No, my biggest gripe is this. Let’s pretend an alien came down to earth and landed at a bookstore in the middle of genre fiction – what would they see? They might see a gray cover with a bloody knife, and they’d assume a dark story with murder. Well, they’re probably right.
Or they might see a group wearing leather, bearing weapons, and a magic halo around their heads; the aliens might assume a tale involving magic and fighting in a world without technology. And the aliens would probably be right.
But let me abandon the aliens and ask you this: Who looks at a dark-covered mystery and says, “Oh, yet another crappy whodunnit?” And who looks at the leather-clad fighters and says, “Great, yet another Lord of the Rings ripoff?” Few people, that’s how many. Because the assumption is that those books might be the next George R. R. Martin or P. D. James. And the result is they don’t assume – they just read the damn book.
But romance – nooooo, we get the crap. Non-romance readers look at the lurid covers and assume that the book is about sex. And they probably wouldn’t be able to make similar assumptions, even if they wanted to, that it’s the next Loretta Chase or Mary Balogh, because they’ve probably never even heard of those authors. And how wrong is that?

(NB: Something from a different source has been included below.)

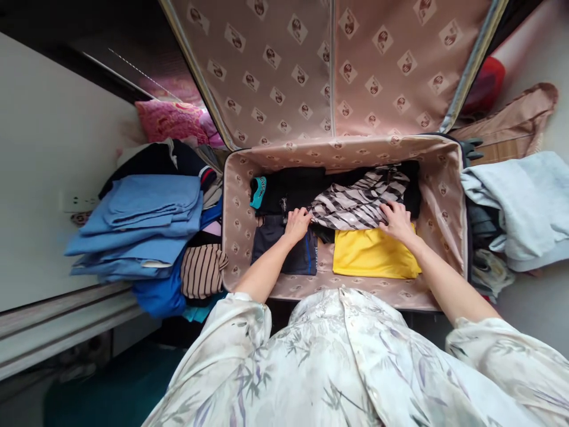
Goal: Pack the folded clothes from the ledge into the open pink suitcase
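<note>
A black-and-white striped garment (351, 204) lies in the open suitcase (444, 261), its fabric wrinkled. My left hand (297, 224) is closed on the garment's left corner, above a folded dark navy garment (287, 252) with a blue stripe. At the striped cloth's lower right edge, my right hand (396, 222) grips it with bent fingers. A folded yellow garment (373, 255) lies just below, partly under the right hand. Behind the striped piece are folded black clothes (296, 181), one with a turquoise lettered band (258, 193).
The suitcase's lined lid (306, 71) stands raised at the back. To the left are stacked blue folded clothes (151, 207), a striped tan garment (202, 270) and a pink pillow (171, 118). Light grey clothing (528, 201) is piled at the right. A white wall (48, 178) borders the left side.
</note>
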`<state>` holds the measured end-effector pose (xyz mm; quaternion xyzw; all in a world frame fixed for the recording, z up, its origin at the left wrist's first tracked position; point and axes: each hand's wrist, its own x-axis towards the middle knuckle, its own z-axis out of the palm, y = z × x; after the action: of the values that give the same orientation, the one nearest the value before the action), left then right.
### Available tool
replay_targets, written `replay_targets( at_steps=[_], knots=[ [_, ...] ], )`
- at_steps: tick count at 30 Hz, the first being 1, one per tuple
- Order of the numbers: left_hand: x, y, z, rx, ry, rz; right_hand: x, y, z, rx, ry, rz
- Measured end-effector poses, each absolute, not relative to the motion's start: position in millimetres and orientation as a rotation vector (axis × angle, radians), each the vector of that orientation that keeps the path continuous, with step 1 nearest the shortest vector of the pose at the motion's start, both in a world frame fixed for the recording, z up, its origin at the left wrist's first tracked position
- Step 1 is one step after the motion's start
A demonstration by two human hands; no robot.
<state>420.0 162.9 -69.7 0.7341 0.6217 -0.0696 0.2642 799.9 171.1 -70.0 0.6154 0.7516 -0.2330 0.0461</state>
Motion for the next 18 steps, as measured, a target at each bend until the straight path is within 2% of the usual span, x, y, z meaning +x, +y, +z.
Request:
replay_targets(
  at_steps=[6,9,12,15,18],
  knots=[
    [427.4,214.9,-48.9,1.733,1.893,0.167,777.7,179.6,-63.9,1.686,2.424,-0.719],
    [429.4,240.3,-31.7,1.796,1.838,0.251,771.7,186.7,-70.1,1.835,2.314,-0.622],
    [429.6,261.6,-13.3,1.937,1.596,0.164,779.3,197.9,-75.8,1.999,2.223,-0.557],
    [427.7,274.7,0.7,2.004,1.389,-0.099,794.4,216.7,-72.8,2.039,2.210,-0.589],
    [425.3,284.6,11.6,2.078,1.485,-0.189,809.6,245.8,-57.4,2.230,2.169,-0.629]
  ],
)
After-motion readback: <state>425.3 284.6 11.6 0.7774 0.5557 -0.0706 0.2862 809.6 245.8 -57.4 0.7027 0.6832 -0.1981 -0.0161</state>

As always, I blame the publishers (and I so wish one of them was reading right now). How they can maintain a standard that promulgates romance’s bad reputation is completely beyond my understanding. Dammit, we’re fighting for our credibility here, readers, authors and reviewers, and every clinch sets us back four steps.
I’m glad for things like the Cover Cafe Contest, which celebrates the best of romance novel covers, and there are good ones (or at least, half-decent ones). Few books stuck out in this year’s contest (which ended yesterday), but there was one that struck me very positively. Head in the Clouds features a girl reading a book, twirling her hair, and about to step off a porch, presumably to land on her face. Maybe it also symbolizes her stepping into unknown territory – who knows? Head in the Clouds fits the title, intrigues me, and now I want to read it. That, in my opinion, is an example of a cover done right.
But honestly, I think those are few and far between.
What do you hate most about romance novel covers? Which ones did it right, in your opinion?